*Work item*
Please repeat exactly the lines below from the one containing "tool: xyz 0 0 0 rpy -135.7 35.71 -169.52" down to the one containing "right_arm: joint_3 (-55", both included, and nothing else.
*** Opening The data ***
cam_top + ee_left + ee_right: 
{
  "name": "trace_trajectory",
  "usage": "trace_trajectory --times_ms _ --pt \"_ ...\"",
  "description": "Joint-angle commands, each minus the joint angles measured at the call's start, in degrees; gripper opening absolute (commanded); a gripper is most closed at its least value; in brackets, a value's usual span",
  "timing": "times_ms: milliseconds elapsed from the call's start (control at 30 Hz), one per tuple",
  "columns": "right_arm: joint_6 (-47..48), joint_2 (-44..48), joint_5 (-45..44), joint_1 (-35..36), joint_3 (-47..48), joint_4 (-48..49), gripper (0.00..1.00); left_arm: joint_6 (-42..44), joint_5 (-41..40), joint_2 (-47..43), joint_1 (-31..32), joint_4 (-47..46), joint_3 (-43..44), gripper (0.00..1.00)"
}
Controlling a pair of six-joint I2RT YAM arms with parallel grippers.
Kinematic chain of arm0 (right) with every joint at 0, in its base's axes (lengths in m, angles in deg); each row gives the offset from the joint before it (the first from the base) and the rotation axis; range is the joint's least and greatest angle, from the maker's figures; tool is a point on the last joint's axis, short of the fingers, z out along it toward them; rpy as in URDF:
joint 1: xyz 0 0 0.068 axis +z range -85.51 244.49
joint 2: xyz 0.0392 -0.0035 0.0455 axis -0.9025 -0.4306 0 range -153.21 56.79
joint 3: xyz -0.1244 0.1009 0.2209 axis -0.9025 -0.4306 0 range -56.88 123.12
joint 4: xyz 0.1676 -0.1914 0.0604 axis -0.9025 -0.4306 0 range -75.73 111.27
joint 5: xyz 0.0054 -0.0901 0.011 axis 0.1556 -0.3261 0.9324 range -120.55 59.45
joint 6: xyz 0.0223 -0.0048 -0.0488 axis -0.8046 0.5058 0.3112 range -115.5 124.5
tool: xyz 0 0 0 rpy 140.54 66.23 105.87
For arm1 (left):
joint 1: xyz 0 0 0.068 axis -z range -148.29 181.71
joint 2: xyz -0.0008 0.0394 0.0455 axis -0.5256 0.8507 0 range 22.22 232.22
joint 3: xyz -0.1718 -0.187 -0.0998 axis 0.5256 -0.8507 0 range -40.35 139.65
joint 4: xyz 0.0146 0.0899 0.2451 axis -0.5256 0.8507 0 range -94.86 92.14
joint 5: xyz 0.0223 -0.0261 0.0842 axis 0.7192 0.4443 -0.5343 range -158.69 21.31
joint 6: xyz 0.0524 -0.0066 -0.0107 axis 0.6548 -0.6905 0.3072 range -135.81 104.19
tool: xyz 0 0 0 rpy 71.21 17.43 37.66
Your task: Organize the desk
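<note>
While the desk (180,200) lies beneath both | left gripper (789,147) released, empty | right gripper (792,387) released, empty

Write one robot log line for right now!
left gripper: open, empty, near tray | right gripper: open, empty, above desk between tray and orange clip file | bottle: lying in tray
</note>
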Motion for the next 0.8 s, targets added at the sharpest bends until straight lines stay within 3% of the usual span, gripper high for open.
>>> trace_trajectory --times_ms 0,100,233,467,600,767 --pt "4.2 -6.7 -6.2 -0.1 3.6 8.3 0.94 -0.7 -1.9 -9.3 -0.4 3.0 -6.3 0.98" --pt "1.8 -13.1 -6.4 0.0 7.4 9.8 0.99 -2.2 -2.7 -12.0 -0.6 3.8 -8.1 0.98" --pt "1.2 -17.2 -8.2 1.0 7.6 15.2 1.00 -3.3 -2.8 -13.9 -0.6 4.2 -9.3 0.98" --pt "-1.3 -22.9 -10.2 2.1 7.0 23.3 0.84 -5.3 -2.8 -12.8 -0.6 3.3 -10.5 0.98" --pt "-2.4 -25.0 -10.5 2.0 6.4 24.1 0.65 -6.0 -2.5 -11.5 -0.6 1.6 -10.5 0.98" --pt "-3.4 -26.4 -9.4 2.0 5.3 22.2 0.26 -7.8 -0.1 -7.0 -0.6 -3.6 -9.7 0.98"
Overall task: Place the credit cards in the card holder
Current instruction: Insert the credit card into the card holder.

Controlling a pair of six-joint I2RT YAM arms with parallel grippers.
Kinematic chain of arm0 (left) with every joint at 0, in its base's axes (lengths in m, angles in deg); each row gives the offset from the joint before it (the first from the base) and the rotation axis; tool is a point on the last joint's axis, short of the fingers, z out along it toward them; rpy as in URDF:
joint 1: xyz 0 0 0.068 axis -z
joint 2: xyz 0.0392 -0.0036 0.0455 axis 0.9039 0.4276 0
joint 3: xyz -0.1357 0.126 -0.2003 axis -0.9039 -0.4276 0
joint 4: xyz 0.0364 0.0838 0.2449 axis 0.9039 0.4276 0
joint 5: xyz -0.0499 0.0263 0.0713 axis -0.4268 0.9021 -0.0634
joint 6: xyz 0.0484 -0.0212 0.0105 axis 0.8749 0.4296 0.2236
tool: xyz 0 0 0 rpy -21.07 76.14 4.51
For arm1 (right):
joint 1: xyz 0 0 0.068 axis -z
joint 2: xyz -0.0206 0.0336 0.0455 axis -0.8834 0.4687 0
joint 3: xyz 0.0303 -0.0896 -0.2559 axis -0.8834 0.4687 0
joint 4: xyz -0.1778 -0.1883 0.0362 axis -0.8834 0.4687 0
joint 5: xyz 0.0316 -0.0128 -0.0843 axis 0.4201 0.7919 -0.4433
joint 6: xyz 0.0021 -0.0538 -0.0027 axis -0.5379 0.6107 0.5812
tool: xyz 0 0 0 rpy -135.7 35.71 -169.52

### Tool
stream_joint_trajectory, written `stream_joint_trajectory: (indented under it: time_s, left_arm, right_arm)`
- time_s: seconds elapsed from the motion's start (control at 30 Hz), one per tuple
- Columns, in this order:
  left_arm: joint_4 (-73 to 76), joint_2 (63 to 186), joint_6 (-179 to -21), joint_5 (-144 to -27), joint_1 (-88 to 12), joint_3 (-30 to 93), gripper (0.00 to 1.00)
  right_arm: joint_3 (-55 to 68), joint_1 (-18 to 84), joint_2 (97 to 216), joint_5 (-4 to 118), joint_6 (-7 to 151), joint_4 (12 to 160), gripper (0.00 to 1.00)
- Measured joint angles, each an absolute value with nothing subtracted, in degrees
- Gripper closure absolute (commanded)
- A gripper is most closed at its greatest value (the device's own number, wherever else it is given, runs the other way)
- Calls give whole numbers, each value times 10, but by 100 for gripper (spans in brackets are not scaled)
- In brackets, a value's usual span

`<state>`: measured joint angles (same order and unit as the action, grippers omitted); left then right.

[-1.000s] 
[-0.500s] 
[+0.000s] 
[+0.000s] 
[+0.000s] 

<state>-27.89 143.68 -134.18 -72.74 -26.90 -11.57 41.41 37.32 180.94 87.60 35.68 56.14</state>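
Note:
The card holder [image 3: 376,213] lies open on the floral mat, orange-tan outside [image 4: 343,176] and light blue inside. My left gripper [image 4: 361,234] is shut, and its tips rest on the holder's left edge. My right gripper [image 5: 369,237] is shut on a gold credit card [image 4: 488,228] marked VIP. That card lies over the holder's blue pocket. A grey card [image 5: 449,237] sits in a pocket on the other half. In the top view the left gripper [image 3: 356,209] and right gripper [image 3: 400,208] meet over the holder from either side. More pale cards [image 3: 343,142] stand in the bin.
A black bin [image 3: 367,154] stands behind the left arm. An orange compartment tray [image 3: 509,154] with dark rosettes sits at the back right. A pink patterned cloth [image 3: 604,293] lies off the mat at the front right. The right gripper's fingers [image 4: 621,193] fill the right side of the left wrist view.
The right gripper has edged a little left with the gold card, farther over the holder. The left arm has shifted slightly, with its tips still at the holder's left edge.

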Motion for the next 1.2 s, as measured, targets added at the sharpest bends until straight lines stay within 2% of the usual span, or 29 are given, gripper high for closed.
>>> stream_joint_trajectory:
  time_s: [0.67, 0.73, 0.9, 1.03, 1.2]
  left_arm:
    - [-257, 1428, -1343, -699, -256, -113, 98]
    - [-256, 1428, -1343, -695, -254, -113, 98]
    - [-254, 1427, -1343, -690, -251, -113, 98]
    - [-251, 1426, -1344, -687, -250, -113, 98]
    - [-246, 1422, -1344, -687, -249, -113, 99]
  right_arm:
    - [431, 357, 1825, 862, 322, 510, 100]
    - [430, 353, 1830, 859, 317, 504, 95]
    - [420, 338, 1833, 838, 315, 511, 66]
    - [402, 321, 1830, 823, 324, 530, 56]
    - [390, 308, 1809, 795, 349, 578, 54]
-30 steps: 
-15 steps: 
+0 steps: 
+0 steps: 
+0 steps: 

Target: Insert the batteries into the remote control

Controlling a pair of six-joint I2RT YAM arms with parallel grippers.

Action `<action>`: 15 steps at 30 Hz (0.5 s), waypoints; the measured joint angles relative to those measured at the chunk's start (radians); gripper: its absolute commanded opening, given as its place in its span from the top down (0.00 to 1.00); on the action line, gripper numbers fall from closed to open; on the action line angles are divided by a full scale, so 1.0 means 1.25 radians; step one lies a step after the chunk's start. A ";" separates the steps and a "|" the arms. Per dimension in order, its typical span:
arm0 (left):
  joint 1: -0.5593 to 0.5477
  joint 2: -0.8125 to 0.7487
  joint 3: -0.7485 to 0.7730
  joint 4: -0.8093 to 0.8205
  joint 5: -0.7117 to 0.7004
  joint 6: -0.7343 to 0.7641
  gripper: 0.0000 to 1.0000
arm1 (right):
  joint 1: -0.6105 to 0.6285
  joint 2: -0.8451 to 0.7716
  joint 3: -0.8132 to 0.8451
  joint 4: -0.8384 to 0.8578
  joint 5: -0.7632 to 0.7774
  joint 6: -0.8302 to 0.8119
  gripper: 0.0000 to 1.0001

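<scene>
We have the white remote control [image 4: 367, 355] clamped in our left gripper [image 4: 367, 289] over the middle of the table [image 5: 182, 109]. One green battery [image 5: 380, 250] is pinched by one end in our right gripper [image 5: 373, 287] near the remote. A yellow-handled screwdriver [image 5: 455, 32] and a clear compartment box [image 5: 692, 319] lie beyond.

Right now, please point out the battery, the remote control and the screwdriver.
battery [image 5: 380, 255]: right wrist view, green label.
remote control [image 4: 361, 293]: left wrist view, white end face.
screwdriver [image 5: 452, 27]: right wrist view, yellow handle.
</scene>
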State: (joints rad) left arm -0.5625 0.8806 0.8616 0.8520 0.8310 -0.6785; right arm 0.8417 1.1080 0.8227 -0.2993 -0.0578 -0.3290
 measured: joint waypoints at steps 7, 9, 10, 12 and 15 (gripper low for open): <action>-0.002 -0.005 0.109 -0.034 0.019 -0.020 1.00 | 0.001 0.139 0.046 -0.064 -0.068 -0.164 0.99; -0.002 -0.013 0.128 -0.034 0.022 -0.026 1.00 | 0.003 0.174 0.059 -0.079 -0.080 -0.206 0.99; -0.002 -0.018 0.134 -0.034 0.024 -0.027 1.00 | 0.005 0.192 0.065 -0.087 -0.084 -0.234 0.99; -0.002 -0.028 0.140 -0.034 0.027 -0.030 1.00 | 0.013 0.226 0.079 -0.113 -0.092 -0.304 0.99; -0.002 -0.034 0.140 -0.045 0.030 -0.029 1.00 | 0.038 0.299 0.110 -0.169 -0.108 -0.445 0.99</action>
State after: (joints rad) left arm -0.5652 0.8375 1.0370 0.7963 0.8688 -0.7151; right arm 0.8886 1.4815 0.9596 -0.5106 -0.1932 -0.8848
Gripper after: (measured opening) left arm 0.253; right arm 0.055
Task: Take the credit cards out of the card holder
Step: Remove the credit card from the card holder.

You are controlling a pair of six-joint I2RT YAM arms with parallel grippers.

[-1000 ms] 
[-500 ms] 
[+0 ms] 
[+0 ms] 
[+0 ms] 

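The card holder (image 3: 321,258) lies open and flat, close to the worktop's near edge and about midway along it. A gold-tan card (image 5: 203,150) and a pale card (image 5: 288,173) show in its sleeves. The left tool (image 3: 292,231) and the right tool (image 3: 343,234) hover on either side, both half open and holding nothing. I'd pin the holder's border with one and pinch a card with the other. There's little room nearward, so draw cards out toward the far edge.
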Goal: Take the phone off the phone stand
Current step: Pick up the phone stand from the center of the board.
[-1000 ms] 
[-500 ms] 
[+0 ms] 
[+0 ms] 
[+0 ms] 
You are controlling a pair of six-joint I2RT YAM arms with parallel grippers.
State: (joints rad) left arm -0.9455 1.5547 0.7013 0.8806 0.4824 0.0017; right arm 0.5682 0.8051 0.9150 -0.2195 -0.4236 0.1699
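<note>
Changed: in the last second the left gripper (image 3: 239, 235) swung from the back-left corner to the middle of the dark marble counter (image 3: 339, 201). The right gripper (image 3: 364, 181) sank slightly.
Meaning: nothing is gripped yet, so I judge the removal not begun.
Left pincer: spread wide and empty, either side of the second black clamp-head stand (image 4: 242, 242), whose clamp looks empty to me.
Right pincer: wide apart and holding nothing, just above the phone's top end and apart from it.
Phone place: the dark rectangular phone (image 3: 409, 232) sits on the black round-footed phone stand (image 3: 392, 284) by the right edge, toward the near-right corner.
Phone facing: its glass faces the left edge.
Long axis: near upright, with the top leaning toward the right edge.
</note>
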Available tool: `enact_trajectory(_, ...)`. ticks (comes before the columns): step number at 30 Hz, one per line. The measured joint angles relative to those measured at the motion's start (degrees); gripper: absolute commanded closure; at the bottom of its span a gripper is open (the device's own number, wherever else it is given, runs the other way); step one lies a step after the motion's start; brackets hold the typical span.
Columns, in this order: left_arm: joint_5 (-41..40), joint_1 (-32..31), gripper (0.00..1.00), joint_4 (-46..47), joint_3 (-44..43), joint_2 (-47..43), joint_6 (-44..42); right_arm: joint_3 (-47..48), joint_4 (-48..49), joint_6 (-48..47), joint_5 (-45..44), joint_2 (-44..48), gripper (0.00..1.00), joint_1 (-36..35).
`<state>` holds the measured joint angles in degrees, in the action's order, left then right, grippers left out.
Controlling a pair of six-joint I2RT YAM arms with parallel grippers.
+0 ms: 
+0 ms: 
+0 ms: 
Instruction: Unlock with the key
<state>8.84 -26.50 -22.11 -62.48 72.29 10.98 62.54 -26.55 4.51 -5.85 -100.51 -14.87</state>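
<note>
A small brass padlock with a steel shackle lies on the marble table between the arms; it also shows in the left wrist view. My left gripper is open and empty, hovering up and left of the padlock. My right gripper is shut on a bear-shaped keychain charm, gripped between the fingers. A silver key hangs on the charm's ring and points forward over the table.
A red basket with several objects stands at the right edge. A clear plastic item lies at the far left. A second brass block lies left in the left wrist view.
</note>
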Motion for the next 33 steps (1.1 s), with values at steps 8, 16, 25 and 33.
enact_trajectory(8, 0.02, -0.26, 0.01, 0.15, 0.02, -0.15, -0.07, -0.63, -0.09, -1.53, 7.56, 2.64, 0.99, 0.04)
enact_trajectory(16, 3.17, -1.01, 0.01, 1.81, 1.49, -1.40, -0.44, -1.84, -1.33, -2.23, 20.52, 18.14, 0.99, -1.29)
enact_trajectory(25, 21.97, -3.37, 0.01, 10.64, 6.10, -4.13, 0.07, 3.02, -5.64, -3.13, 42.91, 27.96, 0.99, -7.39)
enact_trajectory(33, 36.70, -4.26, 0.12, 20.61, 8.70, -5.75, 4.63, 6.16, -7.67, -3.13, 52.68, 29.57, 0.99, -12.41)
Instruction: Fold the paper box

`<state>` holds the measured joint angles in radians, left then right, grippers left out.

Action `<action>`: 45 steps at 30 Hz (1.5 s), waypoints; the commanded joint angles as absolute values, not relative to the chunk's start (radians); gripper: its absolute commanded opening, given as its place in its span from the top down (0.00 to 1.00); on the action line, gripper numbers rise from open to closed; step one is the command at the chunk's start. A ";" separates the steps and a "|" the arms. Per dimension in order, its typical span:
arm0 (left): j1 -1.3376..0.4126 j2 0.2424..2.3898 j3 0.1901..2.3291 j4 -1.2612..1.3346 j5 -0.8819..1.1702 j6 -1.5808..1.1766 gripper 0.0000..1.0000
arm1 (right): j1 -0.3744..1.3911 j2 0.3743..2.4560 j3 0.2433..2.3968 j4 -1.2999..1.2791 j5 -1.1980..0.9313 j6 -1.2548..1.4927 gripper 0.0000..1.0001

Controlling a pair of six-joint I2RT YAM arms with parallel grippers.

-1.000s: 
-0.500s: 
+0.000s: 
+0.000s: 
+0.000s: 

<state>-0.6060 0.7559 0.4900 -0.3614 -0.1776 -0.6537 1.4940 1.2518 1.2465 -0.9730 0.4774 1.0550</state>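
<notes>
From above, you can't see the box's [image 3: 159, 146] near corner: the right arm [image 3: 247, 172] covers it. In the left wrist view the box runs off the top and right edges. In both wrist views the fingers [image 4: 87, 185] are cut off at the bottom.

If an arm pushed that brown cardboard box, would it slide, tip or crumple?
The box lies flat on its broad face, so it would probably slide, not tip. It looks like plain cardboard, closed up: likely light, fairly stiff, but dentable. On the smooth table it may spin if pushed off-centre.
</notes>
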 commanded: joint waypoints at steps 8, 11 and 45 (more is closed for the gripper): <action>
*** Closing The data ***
*Answer to this exercise*
tool: xyz 0 0 0 rpy -135.7 35.71 -169.52

### Tool
stream_joint_trajectory, written `stream_joint_trajectory: (indented under it: time_s, left_arm, right_arm)`
- time_s: seconds elapsed from the motion's start (control at 30 Hz), one per tuple
- Columns, in this order:
  left_arm: joint_4 (-73 to 76), joint_2 (63 to 186), joint_6 (-179 to -21), joint_5 (-144 to -27), joint_1 (-88 to 12), joint_3 (-30 to 93), gripper (0.00 to 1.00)
  right_arm: joint_3 (-55 to 68), joint_1 (-18 to 84), joint_2 (97 to 216), joint_5 (-4 to 118), joint_6 (-7 to 151), joint_4 (12 to 160), gripper (0.00 to 1.00)

The given output is complete.